Find the line with "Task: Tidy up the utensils" and the line with "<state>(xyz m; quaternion" in the entries below; output exactly those two lines, every line between them, and no others.
### Extracted information ###
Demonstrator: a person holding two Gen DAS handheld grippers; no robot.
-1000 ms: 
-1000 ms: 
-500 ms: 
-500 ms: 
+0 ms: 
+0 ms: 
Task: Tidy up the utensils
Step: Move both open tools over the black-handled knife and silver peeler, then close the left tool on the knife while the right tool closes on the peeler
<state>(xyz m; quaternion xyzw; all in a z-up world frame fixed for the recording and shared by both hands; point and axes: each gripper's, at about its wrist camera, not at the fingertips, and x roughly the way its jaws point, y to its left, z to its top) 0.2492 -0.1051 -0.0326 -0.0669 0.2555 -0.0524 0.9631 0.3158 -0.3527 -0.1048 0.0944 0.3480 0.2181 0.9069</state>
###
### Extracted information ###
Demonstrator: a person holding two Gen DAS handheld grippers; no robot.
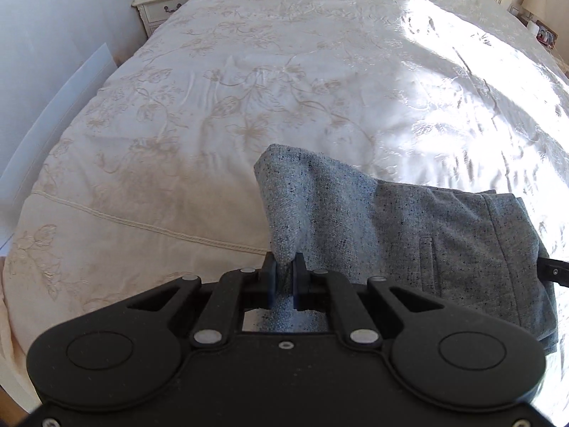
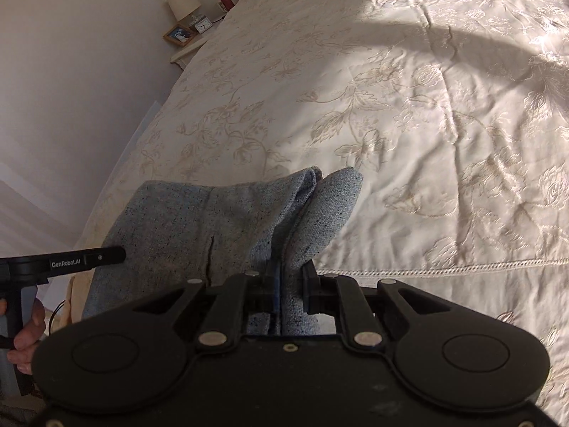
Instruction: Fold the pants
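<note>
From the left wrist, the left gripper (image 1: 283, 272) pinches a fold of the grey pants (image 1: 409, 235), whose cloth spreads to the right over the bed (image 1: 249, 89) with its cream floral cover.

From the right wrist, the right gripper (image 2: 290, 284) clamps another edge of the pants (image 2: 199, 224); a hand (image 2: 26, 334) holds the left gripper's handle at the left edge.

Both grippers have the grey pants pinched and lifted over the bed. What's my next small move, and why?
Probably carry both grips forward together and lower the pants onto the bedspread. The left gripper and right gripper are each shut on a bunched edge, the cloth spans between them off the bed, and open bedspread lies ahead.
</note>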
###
- **Solution for this exercise**
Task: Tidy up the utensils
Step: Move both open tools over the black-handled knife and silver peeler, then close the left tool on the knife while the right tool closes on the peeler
<state>(xyz m; quaternion xyzw; all in a z-up world frame fixed for the recording and shared by both hands; point and axes: each gripper's, at about its wrist camera, not at the fingertips, and x roughly the way its jaws point, y to its left, z to its top) 0.2492 -0.1051 -0.0326 -0.0669 0.2555 -0.0524 0.9631 0.3158 -0.3527 -0.1048 0.0944 0.3480 0.2181 0.9069</state>

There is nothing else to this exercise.